Brissia berusaha menepis segala pemikiran yang muncul di otaknya. Tidak mungkin kan kalau cowok nyebelin itu suka kepada dirinya? Tapi kalau mungkin pun mau bagaimana lagi? Brissia hanya menyukai Rayn.

"Oh, mau madol ya kamu!? Sekarang ikut saya ke lapangan! Hormat di depan tiang bendera sampai bel istirahat!" Pak Robert berujar sambil menjewer telinga Aldrich membuat cowok itu meringis kesakitan.

"Aduh ... i-iya, Pak."

"Dan kamu Brissia, kembali ke kelas sekarang!"

"Baik, Pak."

Brissia pun melangkahkan kakinya menuju ke kelasnya meninggalkan Aldrich. Entah mengapa segala pemikiran tentang Alexa dan Rayn hilang di otaknya dan kini berganti dengan Aldrich yang mencoba membelanya.

🍋💡🍋💡

Bel istirahat telah berbunyi dan kini Alexa sedang ketar ketir di tempatnya. Rayn baru saja mengiriminya pesan untuk menyusul cowok itu di markas Lion sedangkan Alexa sendiri tidak nyaman kalau dirinya harus berada di tengah-tengah Rayn dan teman-teman satu gengnya. Dia menyadari jika teman-teman satu geng cowok itu tidak menyukainya. Paling hanya satu dua saja yang bersikap baik padanya.

"Pergi gak ya?" Alexa mengetuk-ngetukan jarinya di atas meja.

Setelah beberapa saat bergelut dengan pikirannya, Alexa pun memutuskan untuk pergi menemui Rayn ke markas Lion.

Mending aku pergi aja daripada Rayn ngambek, kita kan baru baikan.

Alexa terdiam di tempatnya begitu sampai di markas Lion. Matanya menyusuri seluruh sudut markas namun dia tidak melihat Rayn. Sedangkan anggota Lion yang lain tampak sibuk dengan urusannya masing-masing.

"Lo nyari Rayn?"

Alexa mengalihkan pandangannya ke arah cowok yang mengajaknya berbicara. Itu Gino.

"Iya, kamu liat dia gak?" tanya Alexa pada Gino.

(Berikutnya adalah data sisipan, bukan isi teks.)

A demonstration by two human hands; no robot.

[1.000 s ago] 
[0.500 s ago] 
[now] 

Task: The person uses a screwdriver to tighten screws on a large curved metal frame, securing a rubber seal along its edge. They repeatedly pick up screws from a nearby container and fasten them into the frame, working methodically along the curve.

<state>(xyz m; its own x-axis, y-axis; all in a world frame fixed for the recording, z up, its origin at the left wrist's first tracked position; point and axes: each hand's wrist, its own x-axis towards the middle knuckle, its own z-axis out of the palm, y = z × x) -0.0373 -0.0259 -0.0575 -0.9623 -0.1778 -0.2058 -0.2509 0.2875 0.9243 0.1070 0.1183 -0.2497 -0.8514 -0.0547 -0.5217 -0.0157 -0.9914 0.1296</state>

Gino memang bersikap baik padanya, tidak seperti anggota Lion yang lain sehingga Alexa pun nyaman-nyaman saja bertanya pada cowok itu.

"Dia di--- "

"Gue di sini."

Rayn tiba-tiba muncul di belakang Gino membuat Alexa sedikit terkejut. Ada satu hal yang menarik perhatian Alexa, cowok itu membawa boneka Hello Kitty di tangannya. Alexa berusaha mati-matian menahan tawanya. Rayn terlihat lucu kalau sedang memegang boneka, kontras sekali dengan pembawaannya yang sangar.

"Ayo ikut gue," ujar Rayn sambil menarik tangan Alexa, mengajaknya masuk ke dalam sebuah ruangan.

Ruangan ini seperti sebuah kamar, terdapat satu buah sofa, satu buah kasur, dan satu buah televisi.

"Duduk!" Perintah cowok itu.

Alexa pun mendudukkan dirinya di sofa yang empuk.

"Kamu ngapain nyuruh aku ke sini?" Alexa memandang Rayn yang barusan mendudukkan diri di sampingnya.

Rayn menyodorkan boneka Hello Kitty yang dari tadi dibawanya ke hadapan Alexa. "Buat lo."